The U.S. healthcare system is shifting from a fee-for-service model to a value-based care model. This shift is designed to improve the quality of care and outcomes for patients while also reducing the overall cost of healthcare. The impact of this shift on patients and providers is still being determined, but there are some potential benefits and challenges that are already apparent.
One potential benefit of the shift to value-based care is that it could improve the coordination of care for patients. Under the fee-for-service model, providers are often incentivized to order unnecessary tests and procedures because they are paid for each service they provide. This can lead to duplicate tests and procedures, as well as gaps in care.
Under a value-based care model, providers are paid based on the quality of care they provide, not the quantity of services they render. This could lead to improved coordination of care and better outcomes for patients.
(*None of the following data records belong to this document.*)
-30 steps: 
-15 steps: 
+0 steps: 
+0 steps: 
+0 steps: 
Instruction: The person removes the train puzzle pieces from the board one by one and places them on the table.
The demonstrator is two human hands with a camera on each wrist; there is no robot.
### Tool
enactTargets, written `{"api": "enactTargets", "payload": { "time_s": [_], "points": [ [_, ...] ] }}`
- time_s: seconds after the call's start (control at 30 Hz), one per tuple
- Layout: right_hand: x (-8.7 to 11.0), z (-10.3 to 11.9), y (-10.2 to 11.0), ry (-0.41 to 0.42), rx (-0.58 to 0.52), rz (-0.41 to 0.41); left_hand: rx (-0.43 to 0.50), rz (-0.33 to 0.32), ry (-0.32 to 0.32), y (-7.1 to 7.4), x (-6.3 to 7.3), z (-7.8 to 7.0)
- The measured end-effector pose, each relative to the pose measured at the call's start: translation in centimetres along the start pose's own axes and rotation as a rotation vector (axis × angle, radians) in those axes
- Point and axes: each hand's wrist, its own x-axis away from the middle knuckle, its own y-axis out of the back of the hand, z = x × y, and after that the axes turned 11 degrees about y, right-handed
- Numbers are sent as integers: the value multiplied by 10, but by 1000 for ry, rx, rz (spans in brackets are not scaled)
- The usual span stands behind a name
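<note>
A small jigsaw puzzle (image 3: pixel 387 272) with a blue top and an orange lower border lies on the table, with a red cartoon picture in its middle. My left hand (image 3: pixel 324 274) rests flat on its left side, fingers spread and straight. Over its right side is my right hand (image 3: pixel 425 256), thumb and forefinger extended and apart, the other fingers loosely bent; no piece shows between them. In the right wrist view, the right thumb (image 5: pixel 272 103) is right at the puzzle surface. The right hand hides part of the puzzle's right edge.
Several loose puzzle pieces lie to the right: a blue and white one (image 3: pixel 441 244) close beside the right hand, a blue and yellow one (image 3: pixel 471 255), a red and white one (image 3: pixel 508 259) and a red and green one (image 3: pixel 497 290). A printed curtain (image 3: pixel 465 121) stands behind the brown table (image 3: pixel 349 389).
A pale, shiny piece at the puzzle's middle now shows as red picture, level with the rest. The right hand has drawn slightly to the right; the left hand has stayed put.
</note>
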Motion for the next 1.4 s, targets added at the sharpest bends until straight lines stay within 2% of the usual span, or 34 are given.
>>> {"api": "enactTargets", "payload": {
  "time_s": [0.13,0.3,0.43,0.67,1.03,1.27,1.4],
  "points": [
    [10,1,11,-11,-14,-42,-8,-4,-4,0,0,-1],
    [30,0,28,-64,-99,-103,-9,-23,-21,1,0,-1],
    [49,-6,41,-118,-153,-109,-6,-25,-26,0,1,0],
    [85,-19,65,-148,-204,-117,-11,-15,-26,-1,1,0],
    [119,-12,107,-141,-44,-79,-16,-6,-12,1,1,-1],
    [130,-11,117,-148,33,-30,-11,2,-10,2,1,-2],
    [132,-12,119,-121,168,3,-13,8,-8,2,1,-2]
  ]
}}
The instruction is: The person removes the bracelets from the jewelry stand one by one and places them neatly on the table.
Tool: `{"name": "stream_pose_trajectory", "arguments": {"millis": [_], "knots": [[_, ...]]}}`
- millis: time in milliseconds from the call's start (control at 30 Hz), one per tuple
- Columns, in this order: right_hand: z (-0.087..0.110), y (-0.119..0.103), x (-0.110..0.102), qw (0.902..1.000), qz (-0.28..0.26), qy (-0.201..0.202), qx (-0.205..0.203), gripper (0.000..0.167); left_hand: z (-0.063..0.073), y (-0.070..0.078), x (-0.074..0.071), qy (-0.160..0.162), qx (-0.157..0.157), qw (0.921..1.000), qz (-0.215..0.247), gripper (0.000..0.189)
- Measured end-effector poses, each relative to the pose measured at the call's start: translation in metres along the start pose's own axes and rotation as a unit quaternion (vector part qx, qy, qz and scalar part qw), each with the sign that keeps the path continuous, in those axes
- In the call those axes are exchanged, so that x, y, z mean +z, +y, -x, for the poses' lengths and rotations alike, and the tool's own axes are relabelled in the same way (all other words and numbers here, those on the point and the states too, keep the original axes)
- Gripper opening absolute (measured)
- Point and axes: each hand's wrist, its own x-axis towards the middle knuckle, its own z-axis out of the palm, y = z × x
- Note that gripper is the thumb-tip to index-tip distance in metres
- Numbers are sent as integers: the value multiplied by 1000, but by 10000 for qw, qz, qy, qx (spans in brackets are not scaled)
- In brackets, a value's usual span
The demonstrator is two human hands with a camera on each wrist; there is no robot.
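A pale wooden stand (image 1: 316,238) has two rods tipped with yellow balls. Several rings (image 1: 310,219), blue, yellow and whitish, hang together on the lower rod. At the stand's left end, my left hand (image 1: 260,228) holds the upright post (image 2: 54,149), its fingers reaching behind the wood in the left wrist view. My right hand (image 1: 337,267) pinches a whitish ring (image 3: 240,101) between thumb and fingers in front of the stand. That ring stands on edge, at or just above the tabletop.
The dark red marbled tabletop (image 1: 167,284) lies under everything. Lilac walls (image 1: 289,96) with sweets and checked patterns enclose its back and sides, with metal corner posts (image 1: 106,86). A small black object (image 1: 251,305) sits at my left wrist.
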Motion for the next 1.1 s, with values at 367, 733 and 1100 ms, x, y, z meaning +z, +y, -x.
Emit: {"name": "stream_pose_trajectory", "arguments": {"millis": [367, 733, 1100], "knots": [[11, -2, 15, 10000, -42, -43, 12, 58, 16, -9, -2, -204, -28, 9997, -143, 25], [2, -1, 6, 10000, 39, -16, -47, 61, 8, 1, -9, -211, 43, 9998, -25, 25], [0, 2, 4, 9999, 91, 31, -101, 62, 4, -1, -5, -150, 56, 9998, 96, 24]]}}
Let’s have a detailed look at the impact of value-based care on patients & providers:
Value-Based Care — Explained
Value-based care is a healthcare delivery model where providers are reimbursed for delivering improved patient outcomes, rather than for the number of services they provide. In this model, providers are typically held accountable for a defined patient population and are given incentives to improve the quality and efficiency of care delivery.
The goal of value-based care is to improve patient outcomes while controlling costs. This model has been shown to improve quality of care and patient satisfaction, while also reducing hospital readmissions and length of stay.
Value-based care models are becoming more common as payers look for ways to control costs while improving quality. These models are often used in conjunction with other payment models, such as fee-for-service or capitation.
Value-Base Care — Different Models
There are a number of different value-based care models, each with its own advantages and disadvantages. The most common models are the accountable care organization (ACO), the patient-centered medical home (PCMH), and the bundled payment model.
Accountable Care Organizations
An Accountable Care Organization (ACO) is a type of managed care organization that ties provider reimbursements to quality metrics and reductions in the cost of care. ACOs were established by the Affordable Care Act (ACA) and are a key part of the ACA’s strategy for reducing healthcare costs in the United States.
ACOs are responsible for the care of a defined group of patients, and they receive a lump-sum payment from Medicare (or another payer) for each patient’s care. ACOs are accountable for the quality of care their patients receive, as well as the cost of that care. If an ACO is able to provide high-quality care at a lower cost than what Medicare (or the other payer) would have spent on the care of those same patients, the ACO will keep a portion of the savings.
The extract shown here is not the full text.